[INPUT Boundary: Start]

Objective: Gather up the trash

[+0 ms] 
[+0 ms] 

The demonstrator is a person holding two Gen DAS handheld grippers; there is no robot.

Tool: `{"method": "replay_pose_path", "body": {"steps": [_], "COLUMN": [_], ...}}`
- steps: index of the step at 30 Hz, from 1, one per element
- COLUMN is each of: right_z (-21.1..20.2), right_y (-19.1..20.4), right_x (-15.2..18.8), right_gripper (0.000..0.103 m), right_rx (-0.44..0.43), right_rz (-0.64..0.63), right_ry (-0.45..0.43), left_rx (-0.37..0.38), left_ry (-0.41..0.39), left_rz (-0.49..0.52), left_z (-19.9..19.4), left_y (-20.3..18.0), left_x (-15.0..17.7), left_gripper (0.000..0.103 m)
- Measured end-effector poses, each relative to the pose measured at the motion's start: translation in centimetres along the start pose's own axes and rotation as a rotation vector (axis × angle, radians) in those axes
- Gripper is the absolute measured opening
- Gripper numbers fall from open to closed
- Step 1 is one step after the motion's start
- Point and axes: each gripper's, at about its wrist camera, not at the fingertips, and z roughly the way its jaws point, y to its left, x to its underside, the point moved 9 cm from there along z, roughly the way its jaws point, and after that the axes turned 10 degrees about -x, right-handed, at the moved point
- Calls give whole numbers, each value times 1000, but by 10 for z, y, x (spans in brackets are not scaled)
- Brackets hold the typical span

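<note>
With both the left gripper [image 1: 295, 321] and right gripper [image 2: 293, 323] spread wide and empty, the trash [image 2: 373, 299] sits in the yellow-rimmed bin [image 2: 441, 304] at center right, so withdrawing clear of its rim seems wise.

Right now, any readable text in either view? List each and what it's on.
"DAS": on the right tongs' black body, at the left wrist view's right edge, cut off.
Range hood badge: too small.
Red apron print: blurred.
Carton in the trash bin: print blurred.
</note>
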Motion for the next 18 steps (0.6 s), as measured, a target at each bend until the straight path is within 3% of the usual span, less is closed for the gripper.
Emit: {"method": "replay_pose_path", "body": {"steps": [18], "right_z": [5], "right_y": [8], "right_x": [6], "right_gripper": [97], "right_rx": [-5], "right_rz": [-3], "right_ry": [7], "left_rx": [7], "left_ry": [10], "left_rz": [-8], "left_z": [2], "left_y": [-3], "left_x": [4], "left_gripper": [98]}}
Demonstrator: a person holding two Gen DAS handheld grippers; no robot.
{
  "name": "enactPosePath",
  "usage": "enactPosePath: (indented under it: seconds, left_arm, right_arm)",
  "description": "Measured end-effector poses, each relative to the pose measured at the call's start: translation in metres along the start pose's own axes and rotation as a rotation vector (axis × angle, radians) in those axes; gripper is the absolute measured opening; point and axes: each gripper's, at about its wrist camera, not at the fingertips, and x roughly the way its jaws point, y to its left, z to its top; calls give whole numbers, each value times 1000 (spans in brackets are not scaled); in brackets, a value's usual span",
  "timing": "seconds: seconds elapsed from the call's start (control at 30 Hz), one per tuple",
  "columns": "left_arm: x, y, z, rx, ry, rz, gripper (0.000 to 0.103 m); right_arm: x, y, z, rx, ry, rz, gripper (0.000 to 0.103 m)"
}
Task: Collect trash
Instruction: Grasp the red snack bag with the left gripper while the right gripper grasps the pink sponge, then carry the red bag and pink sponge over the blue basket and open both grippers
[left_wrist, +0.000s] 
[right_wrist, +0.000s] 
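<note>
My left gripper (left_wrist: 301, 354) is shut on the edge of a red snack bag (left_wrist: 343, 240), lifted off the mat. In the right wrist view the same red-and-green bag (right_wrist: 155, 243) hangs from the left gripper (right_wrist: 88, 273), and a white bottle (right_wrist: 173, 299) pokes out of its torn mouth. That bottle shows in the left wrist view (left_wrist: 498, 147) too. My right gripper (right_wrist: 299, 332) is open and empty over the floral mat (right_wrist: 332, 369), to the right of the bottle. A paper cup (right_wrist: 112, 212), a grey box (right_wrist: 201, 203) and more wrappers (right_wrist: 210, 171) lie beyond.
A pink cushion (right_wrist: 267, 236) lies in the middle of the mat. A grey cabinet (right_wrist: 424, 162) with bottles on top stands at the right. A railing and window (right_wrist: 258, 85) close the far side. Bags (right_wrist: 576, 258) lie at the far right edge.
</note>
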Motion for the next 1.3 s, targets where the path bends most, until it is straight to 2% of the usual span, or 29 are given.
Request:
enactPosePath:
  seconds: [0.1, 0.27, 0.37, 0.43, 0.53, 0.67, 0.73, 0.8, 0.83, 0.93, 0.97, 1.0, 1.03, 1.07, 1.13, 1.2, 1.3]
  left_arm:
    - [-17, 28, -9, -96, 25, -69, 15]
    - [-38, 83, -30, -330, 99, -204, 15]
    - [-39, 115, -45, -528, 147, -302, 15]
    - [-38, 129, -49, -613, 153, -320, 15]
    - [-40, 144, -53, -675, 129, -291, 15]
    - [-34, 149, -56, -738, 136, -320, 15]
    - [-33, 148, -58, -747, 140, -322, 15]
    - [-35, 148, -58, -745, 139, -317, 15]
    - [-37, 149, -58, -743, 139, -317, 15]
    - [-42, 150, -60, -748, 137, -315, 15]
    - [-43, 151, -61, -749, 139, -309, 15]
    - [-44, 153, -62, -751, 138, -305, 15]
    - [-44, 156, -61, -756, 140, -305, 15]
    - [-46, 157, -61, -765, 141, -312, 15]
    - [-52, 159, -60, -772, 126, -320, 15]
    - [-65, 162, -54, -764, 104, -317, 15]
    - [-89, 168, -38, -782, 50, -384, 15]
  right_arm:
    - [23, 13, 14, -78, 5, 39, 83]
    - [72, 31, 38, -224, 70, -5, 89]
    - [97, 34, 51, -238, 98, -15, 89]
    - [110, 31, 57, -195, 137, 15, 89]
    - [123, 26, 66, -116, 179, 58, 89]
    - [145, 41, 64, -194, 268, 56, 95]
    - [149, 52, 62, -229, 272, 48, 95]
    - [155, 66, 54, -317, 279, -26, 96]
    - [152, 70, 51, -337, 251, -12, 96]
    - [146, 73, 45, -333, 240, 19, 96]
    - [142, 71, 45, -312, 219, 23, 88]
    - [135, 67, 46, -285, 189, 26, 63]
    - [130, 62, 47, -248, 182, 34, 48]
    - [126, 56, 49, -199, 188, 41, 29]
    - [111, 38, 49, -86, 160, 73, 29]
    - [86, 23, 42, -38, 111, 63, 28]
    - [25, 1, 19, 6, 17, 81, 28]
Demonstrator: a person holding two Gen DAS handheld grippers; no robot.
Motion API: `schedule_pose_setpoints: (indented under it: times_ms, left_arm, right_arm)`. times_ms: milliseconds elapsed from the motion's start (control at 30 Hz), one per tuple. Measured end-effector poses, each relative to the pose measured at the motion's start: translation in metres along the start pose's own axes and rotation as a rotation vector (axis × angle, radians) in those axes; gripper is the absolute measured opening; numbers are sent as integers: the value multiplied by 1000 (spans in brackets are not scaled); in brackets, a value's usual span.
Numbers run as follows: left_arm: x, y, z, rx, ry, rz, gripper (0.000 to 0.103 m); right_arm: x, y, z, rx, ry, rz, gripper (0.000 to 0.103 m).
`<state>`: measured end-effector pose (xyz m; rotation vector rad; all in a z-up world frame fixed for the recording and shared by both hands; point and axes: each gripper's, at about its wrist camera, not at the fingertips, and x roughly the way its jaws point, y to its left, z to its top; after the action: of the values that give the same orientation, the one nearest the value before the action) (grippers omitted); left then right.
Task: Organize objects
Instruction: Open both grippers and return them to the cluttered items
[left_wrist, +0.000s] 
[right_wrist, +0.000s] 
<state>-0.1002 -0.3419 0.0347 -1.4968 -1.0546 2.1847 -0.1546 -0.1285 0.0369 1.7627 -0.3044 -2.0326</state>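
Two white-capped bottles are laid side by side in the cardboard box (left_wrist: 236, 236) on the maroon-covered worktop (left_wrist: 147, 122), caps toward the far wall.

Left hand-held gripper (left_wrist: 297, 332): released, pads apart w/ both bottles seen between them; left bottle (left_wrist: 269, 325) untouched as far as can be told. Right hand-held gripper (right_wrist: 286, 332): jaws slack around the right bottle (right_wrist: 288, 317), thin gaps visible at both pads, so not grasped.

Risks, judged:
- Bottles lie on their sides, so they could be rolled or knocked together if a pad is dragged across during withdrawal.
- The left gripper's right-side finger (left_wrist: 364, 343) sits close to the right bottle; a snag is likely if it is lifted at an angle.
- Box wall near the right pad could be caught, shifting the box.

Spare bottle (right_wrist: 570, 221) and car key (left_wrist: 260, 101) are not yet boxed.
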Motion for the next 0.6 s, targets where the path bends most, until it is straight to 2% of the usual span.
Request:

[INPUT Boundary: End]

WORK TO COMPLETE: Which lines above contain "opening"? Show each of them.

SOLUTION:
- Gripper is the absolute measured opening
  "description": "Measured end-effector poses, each relative to the pose measured at the call's start: translation in metres along the start pose's own axes and rotation as a rotation vector (axis × angle, radians) in those axes; gripper is the absolute measured opening; point and axes: each gripper's, at about its wrist camera, not at the fingertips, and x roughly the way its jaws point, y to its left, z to its top; calls give whole numbers, each value times 1000 (spans in brackets are not scaled); in brackets, a value's usual span",
Motion API: `schedule_pose_setpoints: (indented under it: times_ms, left_arm, right_arm)`. times_ms: milliseconds elapsed from the motion's start (control at 30 Hz), one per tuple. Measured end-effector poses, each relative to the pose measured at the motion's start: translation in metres along the start pose's own axes and rotation as a rotation vector (axis × angle, radians) in those axes; gripper is the absolute measured opening; numbers are sent as integers: the value multiplied by 1000 (spans in brackets are not scaled); in brackets, a value's usual span.

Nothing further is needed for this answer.